Tout ce que Guillaume réussit à obtenir fut l’installation d’une cloche dans l’une des poivrières du petit château : une volée de tocsin et il accourait avec ce qu’il trouverait pour l’aider. En espérant toutefois ne jamais l’entendre : on aimait beaucoup Rose dans la région ainsi d’ailleurs que la vieille Mme de Chanteloup qui, curieusement, ne s’évanouissait plus à tout bout de champ depuis le sac de son hôtel de Valognes : elle en avait ressenti une telle indignation qu’elle s’était senti pousser une âme guerrière et ne parlait plus que de pourfendre à coups de tisonnier quiconque oserait s’en prendre à ses « petits Varanville ». Elle passait la majeure partie de son temps dans la tourelle de la cloche à scruter les environs à l’aide d’une longue-vue de marine appartenant à Félix.
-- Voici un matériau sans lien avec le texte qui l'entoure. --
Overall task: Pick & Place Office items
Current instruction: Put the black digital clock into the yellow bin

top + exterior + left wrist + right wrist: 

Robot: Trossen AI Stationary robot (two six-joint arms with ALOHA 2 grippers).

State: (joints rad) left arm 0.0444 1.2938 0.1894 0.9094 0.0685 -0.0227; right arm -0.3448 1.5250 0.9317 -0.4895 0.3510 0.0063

Chose étrange, depuis qu’il avait fait enlever les jeunes serviteurs et la cavalerie des Treize Vents, Buhot ne s’était livré à aucune autre tentative. Il faut dire que devenu l’agent du Comité de Salut Public, il avait fort à faire dans la région où il trouvait plus commode de faire la guerre à Dieu en s’attaquant aux églises que ses bandes pillaient, souillaient et reconvertissaient en étables ou en soues à cochons (quand on en trouvait encore à engraisser !).

À Saint-Vaast où la population devait garder tout au long des troubles une dignité exemplaire, une troupe d’énergumènes menée par Adrien Hamel et quelques soldats déserteurs des forts entreprit la chasse aux prêtres. N’en trouvant pas – peut-être parce qu’on les cachait trop bien –, ils se rabattirent sur l’église. On enleva le Christ que l’on brûla sur la Poterie puis la bande y entreposa du foin en gardant assez d’espace pour ses chevaux. Les bénitiers servirent d’abreuvoir. Quant aux vases sacrés, les hommes les emplirent de leurs ordures…

Les habitants reçurent l’ordre, s’ils voulaient faire leurs dévotions, de se rendre à Rideauville devenue église « constitutionnelle » et dont le curé Nobot venait d’épouser sa servante mais, bien sûr, personne n’y allait. Pas même ceux du village que le pouvoir venait d’effacer d’un trait de plume : désormais relié à « Port-Vaast », Rideauville n’existait plus. Adrien et ses acolytes s’en donnaient à cœur joie, tyrannisant et terrorisant les plus faibles. Cependant, il n’osait pas gravir La Pernelle où la grande maison et la vieille église érigées bien droites sur leur falaise semblaient le défier, lui et ses pareils.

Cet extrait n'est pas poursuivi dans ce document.